Instructions for the task => The data below is to be set down exactly.

§ §

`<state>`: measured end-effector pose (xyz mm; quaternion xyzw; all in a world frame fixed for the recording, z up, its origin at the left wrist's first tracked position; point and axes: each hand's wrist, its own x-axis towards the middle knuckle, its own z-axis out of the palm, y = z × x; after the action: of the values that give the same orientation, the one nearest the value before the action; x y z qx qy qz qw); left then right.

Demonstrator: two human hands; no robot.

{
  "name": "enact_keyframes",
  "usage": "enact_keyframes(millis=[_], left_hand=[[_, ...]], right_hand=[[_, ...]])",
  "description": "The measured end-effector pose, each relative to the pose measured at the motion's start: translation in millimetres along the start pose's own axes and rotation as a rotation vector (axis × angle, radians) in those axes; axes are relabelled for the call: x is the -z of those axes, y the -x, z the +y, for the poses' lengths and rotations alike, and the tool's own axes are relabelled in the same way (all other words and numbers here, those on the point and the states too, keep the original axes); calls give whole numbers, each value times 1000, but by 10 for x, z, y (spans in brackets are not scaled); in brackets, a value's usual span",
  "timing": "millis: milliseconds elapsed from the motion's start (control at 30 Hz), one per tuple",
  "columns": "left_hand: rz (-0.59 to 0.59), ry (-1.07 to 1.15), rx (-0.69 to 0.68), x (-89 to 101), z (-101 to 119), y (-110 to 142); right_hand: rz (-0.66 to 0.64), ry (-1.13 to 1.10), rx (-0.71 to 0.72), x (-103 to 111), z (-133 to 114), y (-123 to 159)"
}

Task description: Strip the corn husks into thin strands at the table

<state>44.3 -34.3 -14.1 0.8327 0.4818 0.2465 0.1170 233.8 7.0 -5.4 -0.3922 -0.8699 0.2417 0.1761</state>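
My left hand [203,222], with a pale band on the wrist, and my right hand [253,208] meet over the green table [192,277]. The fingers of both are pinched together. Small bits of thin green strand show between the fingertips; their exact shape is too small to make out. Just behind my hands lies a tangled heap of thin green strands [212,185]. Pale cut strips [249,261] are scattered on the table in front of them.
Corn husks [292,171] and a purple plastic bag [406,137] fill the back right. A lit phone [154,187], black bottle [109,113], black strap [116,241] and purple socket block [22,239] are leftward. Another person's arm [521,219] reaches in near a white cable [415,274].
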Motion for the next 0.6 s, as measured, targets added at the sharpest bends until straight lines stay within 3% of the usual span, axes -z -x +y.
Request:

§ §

Your solution =>
`<state>`: measured end-effector pose (xyz mm; quaternion xyzw; all in a world frame fixed for the recording, z up, its origin at the left wrist's first tracked position; point and axes: each hand's wrist, its own x-axis towards the middle knuckle, its own z-axis out of the palm, y = z × x; after the action: of the values that give the same orientation, the one nearest the value before the action; x y z qx qy qz qw); left then right.

Demonstrator: two human hands; no robot.

{
  "name": "enact_keyframes",
  "usage": "enact_keyframes(millis=[_], left_hand=[[_, ...]], right_hand=[[_, ...]])",
  "description": "The measured end-effector pose, each relative to the pose measured at the motion's start: translation in millimetres along the start pose's own axes and rotation as a rotation vector (axis × angle, radians) in those axes; axes are relabelled for the call: x is the -z of those axes, y the -x, z the +y, for the poses' lengths and rotations alike, and the tool's own axes are relabelled in the same way (all other words and numbers here, those on the point and the states too, keep the original axes); calls give whole numbers, each value times 1000, but by 10 for x, z, y (spans in brackets are not scaled); in brackets, a value's usual span",
  "timing": "millis: milliseconds elapsed from the motion's start (control at 30 Hz), one per tuple",
  "columns": "left_hand: rz (-0.59 to 0.59), ry (-1.07 to 1.15), rx (-0.69 to 0.68), x (-89 to 101), z (-101 to 119), y (-110 to 142); right_hand: rz (-0.66 to 0.64), ry (-1.13 to 1.10), rx (-0.71 to 0.72), x (-103 to 111), z (-133 to 114), y (-123 to 159)"
}

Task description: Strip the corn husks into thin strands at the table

<state>44.3 -34.3 -14.1 0.8327 0.4818 0.2465 0.1170 233.8 7.0 -5.4 -0.3922 -0.8699 0.2417 0.1761</state>
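My left hand [203,222], with a pale band on the wrist, and my right hand [253,208] meet over the green table [192,277]. The fingers of both are pinched together. Small bits of thin green strand show between the fingertips; their exact shape is too small to make out. Just behind my hands lies a tangled heap of thin green strands [212,185]. Pale cut strips [249,261] are scattered on the table in front of them.
Corn husks [292,171] and a purple plastic bag [406,137] fill the back right. A lit phone [154,187], black bottle [109,113], black strap [116,241] and purple socket block [22,239] are leftward. Another person's arm [521,219] reaches in near a white cable [415,274].
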Motion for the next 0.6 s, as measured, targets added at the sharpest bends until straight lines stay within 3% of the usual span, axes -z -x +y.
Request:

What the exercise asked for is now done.